The Problem is Growing

The problem is growing because consumers are often unaware that they are installing this tracking software. 

Spyware programs often are installed surreptitiously just by visiting some Web sites or when you actually install certain software you want.  Many peer-to-peer file sharing programs include what most people would consider to be spyware — even if the programs say they don't.  Many software programs advertised on the Web — like weather trackers, password storage and coupon collectors — also install spyware. 

Getting Rid of Spyware

While spyware programs are worrisome for people who are concerned about keeping private their own personal financial information, passwords, or surfing habits, spyware programs are not illegal.  However, consumers can get rid of this unwanted spyware. In their September 2005 Protect Yourself Online series of articles, rated anti-spyware programs.

New Ideas from Congress

Congress has also considered legislation to combat spyware and create more serious penalties for offenders.  The Center for Democracy and Technology (CDT) spyware site provides the latest update on spyware policy, and they also list anti-spyware legislation introduced into Congress. 
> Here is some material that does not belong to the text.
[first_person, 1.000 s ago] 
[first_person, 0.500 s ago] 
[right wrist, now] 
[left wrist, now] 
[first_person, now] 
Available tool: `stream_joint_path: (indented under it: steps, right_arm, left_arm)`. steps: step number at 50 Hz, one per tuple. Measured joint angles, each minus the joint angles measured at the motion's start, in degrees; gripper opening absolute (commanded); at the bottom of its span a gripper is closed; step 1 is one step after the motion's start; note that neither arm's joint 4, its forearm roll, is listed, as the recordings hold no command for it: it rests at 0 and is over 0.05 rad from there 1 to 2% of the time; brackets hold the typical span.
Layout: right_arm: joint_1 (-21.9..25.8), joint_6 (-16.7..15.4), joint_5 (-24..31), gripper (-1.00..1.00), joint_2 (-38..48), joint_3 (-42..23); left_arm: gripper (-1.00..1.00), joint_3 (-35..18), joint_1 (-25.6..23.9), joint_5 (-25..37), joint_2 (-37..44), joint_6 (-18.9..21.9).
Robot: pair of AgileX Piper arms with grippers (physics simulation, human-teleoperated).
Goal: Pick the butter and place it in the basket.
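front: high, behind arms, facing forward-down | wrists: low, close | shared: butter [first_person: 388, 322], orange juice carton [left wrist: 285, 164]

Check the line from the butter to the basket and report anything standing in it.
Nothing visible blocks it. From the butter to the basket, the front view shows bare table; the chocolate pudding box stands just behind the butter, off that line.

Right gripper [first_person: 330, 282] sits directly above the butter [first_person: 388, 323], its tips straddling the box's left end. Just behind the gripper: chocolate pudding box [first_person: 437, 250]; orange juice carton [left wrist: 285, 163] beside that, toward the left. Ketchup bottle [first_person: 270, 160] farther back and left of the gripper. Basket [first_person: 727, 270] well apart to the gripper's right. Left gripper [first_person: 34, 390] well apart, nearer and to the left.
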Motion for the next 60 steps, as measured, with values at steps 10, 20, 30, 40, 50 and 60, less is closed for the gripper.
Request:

CDT has testified before the House and Senate on different anti-spyware bills, advocating for more consumer privacy and against spyware makers.  CDT’s latest Congressional anti-spyware testimony (PDF), from January 2005, details the money trail, and explains how spyware makers make money from advertisers and consumers.  Earlier House testimony outlined the problems with defining spyware, and explained the need for broader online privacy legislation.